Taylor leaving adds "further uncertainty during times when stability is critical," analysts at Bernstein wrote in a note to clients. "Not a good mix and investors must be wondering if the wheels are falling off."
Here are the things Benioff will need to tackle in 2023:
Figure out who will lead Salesforce
With Taylor out as Benieoff's successor, there are open questions about who Benioff will bring into the executive team now.
Two other execs are leaving as well. Gavin Patterson, Salesforce's chief strategy officer and previously chief revenue officer, is set to depart at the end of January. And on Thursday, Mark Nelson, CEO of the Salesforce-owned company Tableau, announced he would be leaving Salesforce as well. While experienced execs remain on Benioff's leadership team, like CFO Amy Weaver and COO Brian Millham, analysts think Benioff needs to recruit new leadership.
"You need leadership that's focused on the next chapter of Salesforce and the way things should be done, not necessarily the way things have been done from the get go," RBC analyst Rishi Jaluria said. Now could be a good time to recruit talent from a smaller rival or startup, Jaluria said. The relative stability of Salesforce during an uncertain economic environment would be a major draw.
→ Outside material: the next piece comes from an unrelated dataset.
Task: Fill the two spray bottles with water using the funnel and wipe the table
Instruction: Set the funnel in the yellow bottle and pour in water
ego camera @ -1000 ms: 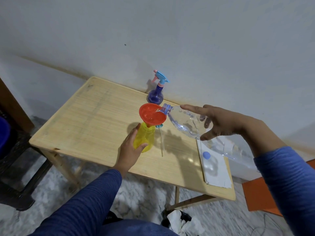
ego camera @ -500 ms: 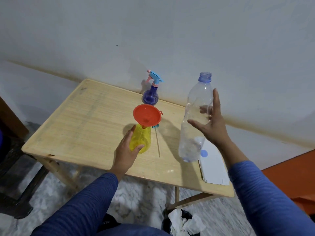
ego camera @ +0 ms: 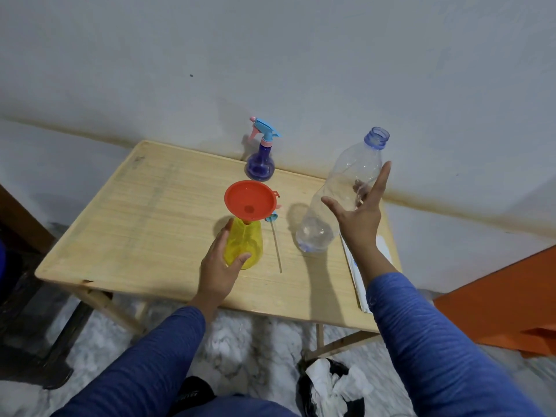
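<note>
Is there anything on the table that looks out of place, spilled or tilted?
No spill shows. The clear bottle leans in the right hand, uncapped. The yellow spray bottle, gripped by the left hand, has the funnel in its neck; its sprayer tube lies loose beside it.

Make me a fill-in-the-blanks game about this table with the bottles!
1. The funnel sitting in the yellow spray bottle is ____.
2. The left hand holds the ____ spray bottle.
3. The spray bottle by the wall that has its sprayer top on is ____.
4. The right hand holds a clear bottle that has no ____ on.

Missing words: red, yellow, purple, cap
</note>
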The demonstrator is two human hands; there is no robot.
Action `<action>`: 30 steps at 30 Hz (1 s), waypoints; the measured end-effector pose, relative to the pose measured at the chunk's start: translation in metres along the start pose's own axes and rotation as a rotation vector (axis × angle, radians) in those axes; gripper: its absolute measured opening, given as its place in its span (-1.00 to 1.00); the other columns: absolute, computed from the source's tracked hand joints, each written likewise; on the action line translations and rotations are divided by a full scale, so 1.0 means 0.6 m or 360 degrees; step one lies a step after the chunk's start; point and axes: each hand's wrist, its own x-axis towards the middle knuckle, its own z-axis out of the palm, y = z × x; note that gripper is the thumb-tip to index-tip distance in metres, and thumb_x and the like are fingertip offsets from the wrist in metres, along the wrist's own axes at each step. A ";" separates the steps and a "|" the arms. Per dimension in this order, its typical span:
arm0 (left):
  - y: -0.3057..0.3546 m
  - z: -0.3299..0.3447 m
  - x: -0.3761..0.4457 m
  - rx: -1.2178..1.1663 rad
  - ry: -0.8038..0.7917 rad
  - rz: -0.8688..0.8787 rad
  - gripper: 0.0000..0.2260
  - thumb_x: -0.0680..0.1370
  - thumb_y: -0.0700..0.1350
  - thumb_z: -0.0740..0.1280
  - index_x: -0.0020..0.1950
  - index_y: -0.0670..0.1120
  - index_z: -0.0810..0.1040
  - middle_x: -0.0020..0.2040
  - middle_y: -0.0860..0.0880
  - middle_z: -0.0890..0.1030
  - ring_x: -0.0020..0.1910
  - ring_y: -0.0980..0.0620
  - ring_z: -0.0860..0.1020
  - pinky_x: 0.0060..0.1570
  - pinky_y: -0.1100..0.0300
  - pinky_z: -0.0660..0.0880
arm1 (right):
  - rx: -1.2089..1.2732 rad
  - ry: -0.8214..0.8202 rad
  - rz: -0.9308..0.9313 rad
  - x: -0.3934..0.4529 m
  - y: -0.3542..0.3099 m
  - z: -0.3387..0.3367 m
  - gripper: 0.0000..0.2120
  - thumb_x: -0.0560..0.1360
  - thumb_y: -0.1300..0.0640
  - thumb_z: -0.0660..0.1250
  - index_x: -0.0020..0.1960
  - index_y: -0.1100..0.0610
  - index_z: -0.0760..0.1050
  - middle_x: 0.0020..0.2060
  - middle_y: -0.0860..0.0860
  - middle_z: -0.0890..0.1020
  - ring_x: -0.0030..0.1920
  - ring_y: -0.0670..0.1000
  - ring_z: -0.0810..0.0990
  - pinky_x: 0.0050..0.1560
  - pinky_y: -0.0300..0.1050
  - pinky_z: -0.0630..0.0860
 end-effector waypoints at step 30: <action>-0.007 0.003 0.002 0.0016 0.0036 0.0094 -0.32 0.45 0.02 0.43 0.49 0.04 0.20 0.44 0.05 0.33 0.39 0.10 0.32 0.34 0.09 0.33 | 0.0096 -0.0555 -0.0360 -0.114 -0.051 0.116 -0.62 0.31 0.10 0.53 0.12 0.04 0.60 0.35 0.10 0.44 0.30 -0.12 0.39 0.22 -0.27 0.46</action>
Figure out the future of Slack
Taylor's departure also raises questions about Slack, since Taylor spearheaded the $27.7 billion acquisition in 2020. He was also instrumental in integrating Slack into the rest of Salesforce's platform and the overall strategy and vision behind the acquisition.
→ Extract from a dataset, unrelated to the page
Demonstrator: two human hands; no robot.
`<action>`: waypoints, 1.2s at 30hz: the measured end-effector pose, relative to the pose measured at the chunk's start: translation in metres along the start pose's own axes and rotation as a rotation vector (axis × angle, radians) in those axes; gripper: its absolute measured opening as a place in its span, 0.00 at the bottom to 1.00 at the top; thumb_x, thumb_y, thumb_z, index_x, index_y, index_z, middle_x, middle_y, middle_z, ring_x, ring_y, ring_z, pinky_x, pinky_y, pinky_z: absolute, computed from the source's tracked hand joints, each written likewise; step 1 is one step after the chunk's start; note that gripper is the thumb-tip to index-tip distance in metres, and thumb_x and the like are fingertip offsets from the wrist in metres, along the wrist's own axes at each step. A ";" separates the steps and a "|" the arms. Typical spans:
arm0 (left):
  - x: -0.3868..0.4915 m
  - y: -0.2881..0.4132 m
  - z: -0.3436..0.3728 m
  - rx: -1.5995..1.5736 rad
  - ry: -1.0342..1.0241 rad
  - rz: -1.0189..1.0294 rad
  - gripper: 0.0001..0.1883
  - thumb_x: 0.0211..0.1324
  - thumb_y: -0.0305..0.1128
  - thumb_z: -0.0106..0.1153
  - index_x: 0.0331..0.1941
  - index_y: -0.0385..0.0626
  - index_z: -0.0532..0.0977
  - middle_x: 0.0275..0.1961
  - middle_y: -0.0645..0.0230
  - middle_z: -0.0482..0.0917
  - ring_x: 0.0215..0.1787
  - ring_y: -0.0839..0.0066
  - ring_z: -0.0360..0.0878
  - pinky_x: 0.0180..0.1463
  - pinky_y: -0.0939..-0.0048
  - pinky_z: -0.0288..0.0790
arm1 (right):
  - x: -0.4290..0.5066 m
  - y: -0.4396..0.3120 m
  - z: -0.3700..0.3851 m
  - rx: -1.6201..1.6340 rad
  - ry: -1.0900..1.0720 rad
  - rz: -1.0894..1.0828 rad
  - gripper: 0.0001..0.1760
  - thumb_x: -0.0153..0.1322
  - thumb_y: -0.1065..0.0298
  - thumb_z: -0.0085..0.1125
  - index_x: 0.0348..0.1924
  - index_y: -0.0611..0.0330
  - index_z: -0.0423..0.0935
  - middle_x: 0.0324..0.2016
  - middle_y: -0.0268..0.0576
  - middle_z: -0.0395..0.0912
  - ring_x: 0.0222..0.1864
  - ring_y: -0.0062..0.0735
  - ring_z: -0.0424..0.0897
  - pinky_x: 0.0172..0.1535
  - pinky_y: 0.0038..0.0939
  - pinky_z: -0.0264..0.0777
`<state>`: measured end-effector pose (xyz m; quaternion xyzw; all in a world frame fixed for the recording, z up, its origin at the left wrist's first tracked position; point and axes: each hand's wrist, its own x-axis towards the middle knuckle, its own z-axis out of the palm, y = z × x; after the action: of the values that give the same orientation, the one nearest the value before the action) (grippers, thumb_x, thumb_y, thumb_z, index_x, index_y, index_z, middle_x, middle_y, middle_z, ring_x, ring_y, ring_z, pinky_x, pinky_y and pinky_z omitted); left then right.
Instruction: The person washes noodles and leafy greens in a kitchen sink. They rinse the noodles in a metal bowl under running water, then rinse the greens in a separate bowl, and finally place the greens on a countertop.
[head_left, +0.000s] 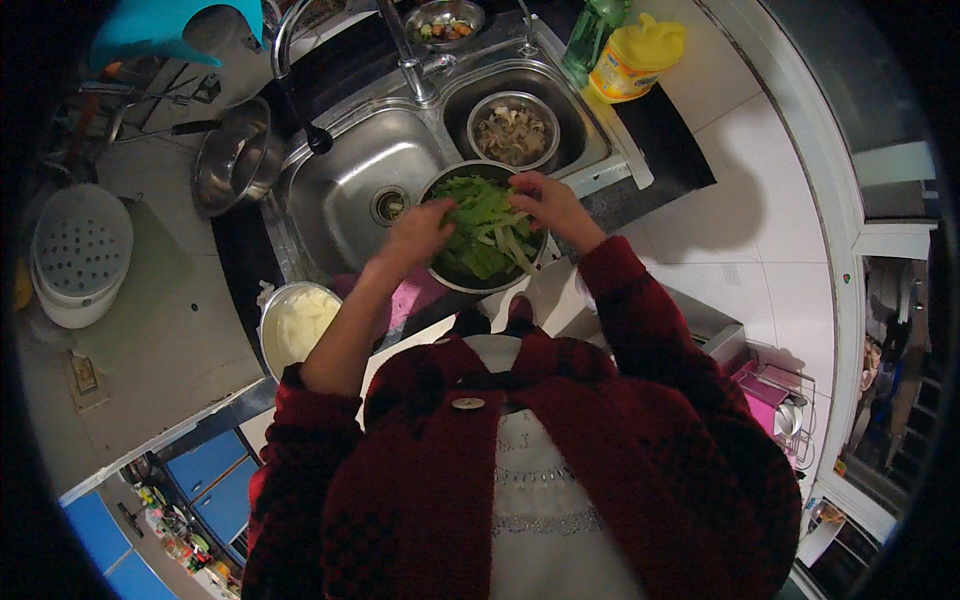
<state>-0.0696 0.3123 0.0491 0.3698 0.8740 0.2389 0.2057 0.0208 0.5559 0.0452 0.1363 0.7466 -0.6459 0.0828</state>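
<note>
Green leafy vegetables (480, 225) with pale stalks fill a round metal bowl (459, 283) at the front edge of the double sink. My left hand (421, 231), slightly blurred, has its fingertips on the leaves at the bowl's left side. On the opposite side, my right hand (553, 205) holds the leaves and stalks with bent fingers. One stalk hangs over the near rim. Leaves hide the bowl's inside, and some of my left fingertips are hard to make out.
A smaller metal bowl (514, 129) of pale, chopped pieces in liquid sits in the right basin (459, 112). The left basin (337, 195) has a drain. Pale slices lie in another bowl (304, 322) by my left forearm. A faucet (412, 71) rises behind; a yellow container (634, 60) stands right.
</note>
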 end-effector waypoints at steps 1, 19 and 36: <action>-0.002 0.000 0.002 0.014 0.022 0.014 0.21 0.57 0.35 0.59 0.55 0.48 0.73 0.48 0.52 0.80 0.50 0.55 0.80 0.54 0.57 0.72 | 0.000 0.004 0.000 0.016 0.010 -0.015 0.24 0.69 0.56 0.63 0.52 0.61 0.75 0.39 0.44 0.80 0.36 0.31 0.80 0.31 0.30 0.76; 0.004 0.022 0.004 0.174 0.234 0.094 0.26 0.54 0.35 0.61 0.59 0.52 0.71 0.57 0.62 0.75 0.59 0.59 0.73 0.57 0.56 0.71 | -0.033 0.031 0.047 -1.241 -0.006 -0.203 0.13 0.61 0.60 0.62 0.38 0.51 0.78 0.24 0.43 0.81 0.31 0.49 0.83 0.32 0.46 0.75; 0.009 0.032 0.000 0.106 0.254 0.184 0.25 0.51 0.33 0.64 0.56 0.53 0.74 0.57 0.65 0.77 0.62 0.64 0.71 0.60 0.58 0.64 | -0.025 -0.013 0.008 -0.623 0.093 -0.405 0.12 0.64 0.68 0.63 0.41 0.57 0.78 0.31 0.46 0.81 0.35 0.44 0.83 0.39 0.39 0.75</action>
<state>-0.0578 0.3383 0.0654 0.4253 0.8668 0.2552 0.0510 0.0396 0.5443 0.0640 -0.0166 0.9221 -0.3843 -0.0433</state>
Many analysts said they have questions about what happens to Slack and that product strategy upon Taylor leaving.
"We believe it was Bret's vision that drove the acquisition of Slack and many of the recent product direction changes. Without Bret, we wonder if the focus may change," Bernstein analysts wrote.
Figure out how to jump-start revenue and land big customers
While it wasn't a huge shock given the overall economic environment, Salesforce's slowed revenue growth is worrying. For one, Salesforce and other software vendors have always been seen as recession-proof.
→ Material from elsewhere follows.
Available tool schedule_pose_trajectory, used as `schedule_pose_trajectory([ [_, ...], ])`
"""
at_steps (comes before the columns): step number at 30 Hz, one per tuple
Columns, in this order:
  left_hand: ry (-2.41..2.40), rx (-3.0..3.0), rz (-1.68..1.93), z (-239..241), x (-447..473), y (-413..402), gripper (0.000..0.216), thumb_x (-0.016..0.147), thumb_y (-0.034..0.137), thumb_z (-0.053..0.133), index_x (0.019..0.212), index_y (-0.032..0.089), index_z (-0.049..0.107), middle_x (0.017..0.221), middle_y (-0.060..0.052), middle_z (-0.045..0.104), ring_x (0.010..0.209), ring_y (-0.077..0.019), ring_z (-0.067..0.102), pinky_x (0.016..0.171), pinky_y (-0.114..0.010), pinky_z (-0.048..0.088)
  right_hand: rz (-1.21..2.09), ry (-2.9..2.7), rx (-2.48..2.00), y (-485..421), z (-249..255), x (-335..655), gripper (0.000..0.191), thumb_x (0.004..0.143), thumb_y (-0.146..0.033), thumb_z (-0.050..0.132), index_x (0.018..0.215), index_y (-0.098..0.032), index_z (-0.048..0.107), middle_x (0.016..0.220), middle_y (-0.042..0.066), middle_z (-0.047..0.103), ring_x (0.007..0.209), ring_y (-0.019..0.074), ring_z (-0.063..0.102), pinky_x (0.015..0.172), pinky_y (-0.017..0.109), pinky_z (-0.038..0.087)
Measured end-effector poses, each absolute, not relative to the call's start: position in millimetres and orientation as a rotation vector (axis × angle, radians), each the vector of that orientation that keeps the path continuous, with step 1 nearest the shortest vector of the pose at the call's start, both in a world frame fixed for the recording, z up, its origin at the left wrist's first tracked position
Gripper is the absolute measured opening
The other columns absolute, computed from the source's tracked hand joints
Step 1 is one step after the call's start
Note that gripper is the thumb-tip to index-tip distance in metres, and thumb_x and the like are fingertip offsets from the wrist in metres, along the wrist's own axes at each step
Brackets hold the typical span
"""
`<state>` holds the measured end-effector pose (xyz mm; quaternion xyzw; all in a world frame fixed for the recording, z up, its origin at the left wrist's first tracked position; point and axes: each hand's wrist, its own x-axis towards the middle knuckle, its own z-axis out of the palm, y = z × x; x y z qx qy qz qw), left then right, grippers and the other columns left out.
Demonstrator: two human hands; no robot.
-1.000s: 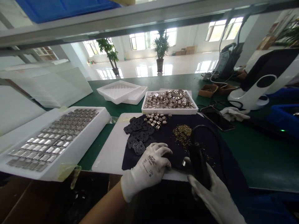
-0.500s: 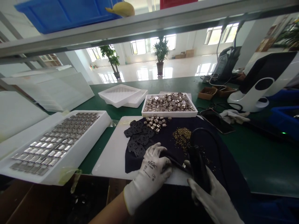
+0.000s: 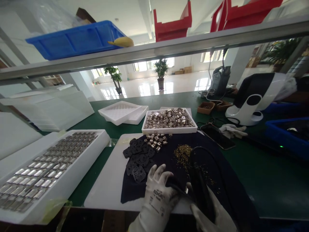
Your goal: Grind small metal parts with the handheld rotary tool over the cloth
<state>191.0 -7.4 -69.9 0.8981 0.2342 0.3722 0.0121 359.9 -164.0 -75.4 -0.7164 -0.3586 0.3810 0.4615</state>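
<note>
My left hand, in a white glove, presses down on the dark cloth and pinches a small dark part against it. My right hand, also gloved, grips a black corded hand tool whose tip meets the part under my left fingers. Just beyond my left hand lie several black perforated plates. A small heap of silver metal cylinders and a scatter of tiny brass bits sit on the cloth farther back.
A white tray full of silver cylinders stands behind the cloth. At the left a white tray holds rows of shiny parts. Empty white trays, a phone, a spare glove and a white device lie farther back.
The camera tilted upward, so the hands and cloth sit lower in view and the shelf bins appeared. My left hand shifted from resting flat to pinching a part against the tool tip.
</note>
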Motion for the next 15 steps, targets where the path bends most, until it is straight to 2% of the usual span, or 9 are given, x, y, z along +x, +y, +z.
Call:
schedule_pose_trajectory([
  [4,0.688,2.876,1.226,-77,196,-11,0.011,0.082,0.031,0.083,0.073,0.03,0.076,0.113,0.0,0.082,0.125,-0.0307,0.07,0.113,-0.051,0.053,0.839,-0.877,-1.801,-160,-67,352,0.08,0.092,-0.066,0.057,0.159,-0.024,0.045,0.151,0.007,0.063,0.143,0.0307,0.056,0.122,0.046,0.045],
  [6,0.718,2.882,1.249,-80,197,-14,0.009,0.084,0.019,0.075,0.087,0.027,0.077,0.117,-0.001,0.082,0.125,-0.0274,0.071,0.111,-0.045,0.056,0.767,-0.857,-1.844,-159,-56,343,0.078,0.093,-0.063,0.05,0.16,-0.023,0.044,0.153,0.008,0.061,0.142,0.0302,0.056,0.122,0.051,0.043],
  [8,0.792,2.862,1.258,-85,196,-16,0.025,0.083,0.011,0.068,0.103,0.023,0.076,0.123,-0.005,0.081,0.122,-0.0259,0.073,0.107,-0.042,0.06,0.757,-0.832,-1.845,-158,-49,336,0.081,0.092,-0.065,0.05,0.159,-0.021,0.044,0.153,0.011,0.06,0.141,0.0296,0.057,0.121,0.052,0.043],
  [10,0.823,2.844,1.232,-89,191,-15,0.028,0.082,0.009,0.069,0.105,0.024,0.075,0.121,-0.005,0.081,0.118,-0.027,0.075,0.106,-0.044,0.061,0.767,-0.827,-1.822,-158,-48,334,0.08,0.092,-0.065,0.052,0.159,-0.023,0.044,0.152,0.01,0.061,0.141,0.0273,0.057,0.12,0.05,0.045],
  [13,0.814,2.816,1.191,-91,181,-13,0.022,0.079,0.011,0.075,0.097,0.024,0.075,0.107,-0.005,0.081,0.114,-0.0324,0.077,0.105,-0.051,0.063,0.784,-0.823,-1.803,-161,-56,338,0.073,0.091,-0.062,0.055,0.157,-0.031,0.046,0.152,0.005,0.061,0.143,0.0264,0.055,0.123,0.052,0.042],
  [15,0.775,2.797,1.163,-85,175,-14,0.015,0.08,0.013,0.075,0.092,0.022,0.075,0.102,-0.006,0.08,0.114,-0.0345,0.076,0.106,-0.057,0.062,0.824,-0.839,-1.795,-162,-64,343,0.074,0.09,-0.064,0.058,0.157,-0.034,0.046,0.151,0.005,0.062,0.142,0.028,0.056,0.121,0.051,0.045],
])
"The numbers on Salesforce don't say a lot of great things," RBC's Jaluria said. "It does show that they're definitely facing some macro headwinds and potentially some sales execution challenges. Especially if you look at their guidance for Q4, definitely weaker than I think people would've expected."
Secondly, as part of its larger platform strategy, Salesforce has been going after larger customers and looking to land deals for multiple Salesforce products versus just one or two. But that's more difficult to do when there's more "intense customer scrutiny on every investment dollar," RBC analysts said in a note to clients, referencing what Salesforce management told analysts on a call after earnings.
Salesforce's numbers are also noteworthy because other software vendors like Workday aren't seeing these same challenges, Bernstein analysts note.
"Some of this is likely the economic slowdown/recession," they wrote. "But that we believe does not tell the complete story because we are not seeing similar issues across software."